▶ [AIM OF THE TASK]: Word-for-word transcription: reproduce all of the data, but not the pictures.

----- TASK INPUT

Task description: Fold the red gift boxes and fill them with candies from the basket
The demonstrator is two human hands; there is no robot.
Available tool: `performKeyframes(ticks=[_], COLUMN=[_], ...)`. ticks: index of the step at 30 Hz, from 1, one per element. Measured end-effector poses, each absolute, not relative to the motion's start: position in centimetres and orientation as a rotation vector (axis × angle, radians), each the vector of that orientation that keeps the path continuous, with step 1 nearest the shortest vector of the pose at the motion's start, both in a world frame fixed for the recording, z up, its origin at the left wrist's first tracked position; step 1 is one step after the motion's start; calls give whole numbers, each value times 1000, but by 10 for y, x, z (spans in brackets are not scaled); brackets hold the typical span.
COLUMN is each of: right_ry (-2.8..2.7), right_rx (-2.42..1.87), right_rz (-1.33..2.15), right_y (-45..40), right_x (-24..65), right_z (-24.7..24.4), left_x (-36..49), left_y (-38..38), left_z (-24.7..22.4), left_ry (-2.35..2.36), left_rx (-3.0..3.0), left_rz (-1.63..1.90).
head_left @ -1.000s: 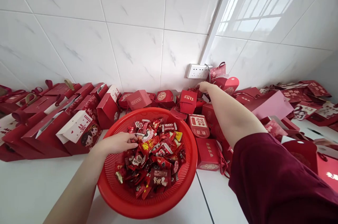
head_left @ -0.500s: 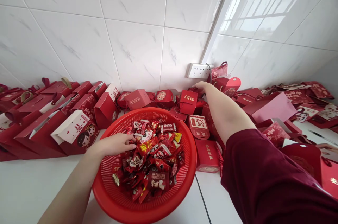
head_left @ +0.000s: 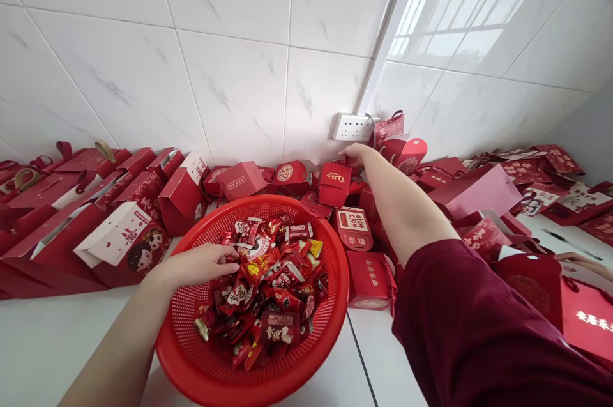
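Observation:
A round red plastic basket (head_left: 330, 337) stands in front of me, heaped with wrapped candies (head_left: 278, 285) in mostly red wrappers. My left hand (head_left: 211, 263) rests over the candies at the basket's left side, its fingers loosely apart with nothing plainly held. Over the boxes behind the basket stretches my right arm. At its end my right hand (head_left: 355, 153) reaches down beside a small red gift box (head_left: 335, 183), just below the power strip. Its fingertips are mostly hidden, and I cannot tell whether they grip anything.
Rows of larger red gift boxes (head_left: 57, 250) line the left side. More red boxes and bags (head_left: 479, 193) cover the right. A white power strip (head_left: 353, 127) is against the tiled wall. At the right edge are a pen (head_left: 572, 244) and another person's hand (head_left: 587, 261).
The view has shifted slightly, so everything sits a little further left. Both hands keep nearly the same places. More of the other person's hand shows at the right edge.

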State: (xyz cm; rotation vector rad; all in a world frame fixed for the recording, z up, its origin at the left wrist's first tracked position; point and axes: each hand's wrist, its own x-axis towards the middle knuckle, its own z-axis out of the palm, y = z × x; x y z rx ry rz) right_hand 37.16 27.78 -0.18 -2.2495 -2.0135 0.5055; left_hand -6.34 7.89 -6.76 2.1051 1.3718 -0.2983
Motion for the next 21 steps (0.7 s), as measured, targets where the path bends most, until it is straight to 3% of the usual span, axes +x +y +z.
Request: performKeyframes(ticks=[7,14,21], right_ry=[-2040,-2021,-1428], right_rx=[-2164,-1947,-1987], right_rz=[665,75,41], right_y=[250,184,124], right_x=[375,390,433], right_z=[67,153,206], left_x=[-66,-69,-64], left_y=[83,86,82], left_z=[-71,-76,-69], left_ry=[1358,1349,1368], left_rx=[2087,2086,2092], left_rz=[-290,-271,-271])
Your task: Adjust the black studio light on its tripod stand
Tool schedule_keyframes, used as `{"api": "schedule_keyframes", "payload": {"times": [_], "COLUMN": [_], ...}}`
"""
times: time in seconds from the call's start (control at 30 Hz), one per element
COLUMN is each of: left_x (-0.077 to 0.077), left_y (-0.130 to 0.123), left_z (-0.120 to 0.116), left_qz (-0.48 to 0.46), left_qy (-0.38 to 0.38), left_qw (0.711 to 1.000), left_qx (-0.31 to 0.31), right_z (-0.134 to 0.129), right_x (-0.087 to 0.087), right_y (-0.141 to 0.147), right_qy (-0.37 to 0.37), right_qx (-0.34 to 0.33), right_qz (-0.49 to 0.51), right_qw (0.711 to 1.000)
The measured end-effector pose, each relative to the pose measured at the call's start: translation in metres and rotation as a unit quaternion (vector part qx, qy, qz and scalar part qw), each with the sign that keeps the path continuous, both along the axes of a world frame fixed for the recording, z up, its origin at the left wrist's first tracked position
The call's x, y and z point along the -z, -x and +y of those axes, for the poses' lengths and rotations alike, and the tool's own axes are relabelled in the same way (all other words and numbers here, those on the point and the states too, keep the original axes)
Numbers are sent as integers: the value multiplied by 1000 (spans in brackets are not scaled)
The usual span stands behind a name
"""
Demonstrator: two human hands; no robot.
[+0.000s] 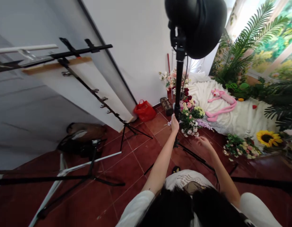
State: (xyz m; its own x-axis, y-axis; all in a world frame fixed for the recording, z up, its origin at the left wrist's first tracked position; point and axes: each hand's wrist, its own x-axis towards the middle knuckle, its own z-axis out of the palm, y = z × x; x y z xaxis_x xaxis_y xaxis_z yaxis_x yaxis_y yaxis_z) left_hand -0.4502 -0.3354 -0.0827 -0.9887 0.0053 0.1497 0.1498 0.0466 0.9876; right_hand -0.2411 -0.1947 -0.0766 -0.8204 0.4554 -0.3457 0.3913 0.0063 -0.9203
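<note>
In front of me stands a black light stand (179, 75), upright, with a large black lamp head (197, 25) on top. My left hand (174, 124) is at the stand's pole, closed around it just below a dark collar; the pole hides part of the fingers. My right hand (204, 142) is held in the air to the right of the pole, fingers loosely bent and apart, with nothing in it. Beyond my hands are artificial flowers (189, 115) in pink, cream, dark red and lilac.
To the left, a black stand (83, 80) bears clips and a white backdrop board (98, 83). A red plastic bag (145, 111) sits by the wall. On the right, a pink plush toy (225, 99) lies on white fabric (245, 118). Tripod legs (195, 156) spread over the red tiles.
</note>
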Motion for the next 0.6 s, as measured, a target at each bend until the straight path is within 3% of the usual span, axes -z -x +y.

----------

▶ [THE ANSWER]:
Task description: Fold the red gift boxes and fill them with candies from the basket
The demonstrator is two human hands; there is no robot.
Available tool: `performKeyframes(ticks=[_], COLUMN=[_], ...)`. ticks: index of the step at 30 Hz, from 1, one per element. Measured end-effector poses, each absolute, not relative to the motion's start: position in centimetres and orientation as a rotation vector (axis × angle, radians), each the vector of that orientation that keeps the path continuous, with step 1 nearest the shortest vector of the pose at the motion's start, both in a world frame fixed for the recording, z up, its origin at the left wrist's first tracked position; step 1 is one step after the motion's start; calls give whole numbers, each value times 1000, but by 10 for y, x, z (spans in brackets are not scaled); brackets hold the typical span.
COLUMN is each of: right_ry (-2.8..2.7), right_rx (-2.42..1.87), right_rz (-1.33..2.15), right_y (-45..40), right_x (-24..65), right_z (-24.7..24.4), left_x (-36..49), left_y (-38..38), left_z (-24.7..22.4), left_ry (-2.35..2.36), left_rx (-3.0..3.0), left_rz (-1.63..1.90).
head_left @ -1.000s: 
head_left @ -0.500s: 
head_left @ +0.000s: 
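Observation:
A round red plastic basket (head_left: 330, 337) stands in front of me, heaped with wrapped candies (head_left: 278, 285) in mostly red wrappers. My left hand (head_left: 211, 263) rests over the candies at the basket's left side, its fingers loosely apart with nothing plainly held. Over the boxes behind the basket stretches my right arm. At its end my right hand (head_left: 355, 153) reaches down beside a small red gift box (head_left: 335, 183), just below the power strip. Its fingertips are mostly hidden, and I cannot tell whether they grip anything.
Rows of larger red gift boxes (head_left: 57, 250) line the left side. More red boxes and bags (head_left: 479, 193) cover the right. A white power strip (head_left: 353, 127) is against the tiled wall. At the right edge are a pen (head_left: 572, 244) and another person's hand (head_left: 587, 261).
The view has shifted slightly, so everything sits a little further left. Both hands keep nearly the same places. More of the other person's hand shows at the right edge.
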
State: (xyz cm; rotation vector rad; all in a world frame fixed for the recording, z up, its origin at the left wrist's first tracked position; point and axes: each hand's wrist, its own x-axis towards the middle knuckle, its own z-axis out of the palm, y = z × x; x y z rx ry rz) right_hand 37.16 27.78 -0.18 -2.2495 -2.0135 0.5055; left_hand -6.34 7.89 -6.76 2.1051 1.3718 -0.2983
Motion for the next 21 steps (0.7 s), as measured, targets where the path bends most, until it is straight to 3% of the usual span, axes +x +y +z.
Request: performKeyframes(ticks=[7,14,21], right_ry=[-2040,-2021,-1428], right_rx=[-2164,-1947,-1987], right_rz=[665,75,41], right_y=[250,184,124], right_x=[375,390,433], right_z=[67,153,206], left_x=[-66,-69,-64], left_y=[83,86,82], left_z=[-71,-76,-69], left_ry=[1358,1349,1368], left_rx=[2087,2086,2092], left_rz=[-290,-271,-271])
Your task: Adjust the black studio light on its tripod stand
Tool schedule_keyframes, used as `{"api": "schedule_keyframes", "payload": {"times": [_], "COLUMN": [_], ...}}`
"""
times: time in seconds from the call's start (control at 30 Hz), one per element
COLUMN is each of: left_x (-0.077 to 0.077), left_y (-0.130 to 0.123), left_z (-0.120 to 0.116), left_qz (-0.48 to 0.46), left_qy (-0.38 to 0.38), left_qw (0.711 to 1.000), left_qx (-0.31 to 0.31), right_z (-0.134 to 0.129), right_x (-0.087 to 0.087), right_y (-0.141 to 0.147), right_qy (-0.37 to 0.37), right_qx (-0.34 to 0.33), right_qz (-0.49 to 0.51), right_qw (0.711 to 1.000)
The measured end-effector pose, each relative to the pose measured at the call's start: translation in metres and rotation as a unit quaternion (vector part qx, qy, qz and scalar part qw), each with the sign that keeps the path continuous, both along the axes of a world frame fixed for the recording, z up, its origin at the left wrist's first tracked position
The call's x, y and z point along the -z, -x and +y of those axes, for the poses' lengths and rotations alike, and the tool's own axes are relabelled in the same way (all other words and numbers here, those on the point and the states too, keep the original axes)
Numbers are sent as integers: the value multiplied by 1000 (spans in brackets are not scaled)
The usual span stands behind a name
"""
Demonstrator: two human hands; no robot.
[+0.000s] 
State: (xyz m; its own x-axis, y-axis; all in a world frame fixed for the recording, z up, its origin at the left wrist's first tracked position; point and axes: each hand's wrist, its own x-axis towards the middle knuckle, its own z-axis out of the palm, y = z × x; x y z xaxis_x xaxis_y xaxis_z yaxis_x yaxis_y yaxis_z) left_hand -0.4502 -0.3354 -0.0827 -0.9887 0.0053 0.1497 0.1498 0.0466 0.9876; right_hand -0.2411 -0.1947 -0.0766 -0.8204 0.4554 -0.3457 0.3913 0.0063 -0.9203
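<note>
In front of me stands a black light stand (179, 75), upright, with a large black lamp head (197, 25) on top. My left hand (174, 124) is at the stand's pole, closed around it just below a dark collar; the pole hides part of the fingers. My right hand (204, 142) is held in the air to the right of the pole, fingers loosely bent and apart, with nothing in it. Beyond my hands are artificial flowers (189, 115) in pink, cream, dark red and lilac.
To the left, a black stand (83, 80) bears clips and a white backdrop board (98, 83). A red plastic bag (145, 111) sits by the wall. On the right, a pink plush toy (225, 99) lies on white fabric (245, 118). Tripod legs (195, 156) spread over the red tiles.
</note>
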Motion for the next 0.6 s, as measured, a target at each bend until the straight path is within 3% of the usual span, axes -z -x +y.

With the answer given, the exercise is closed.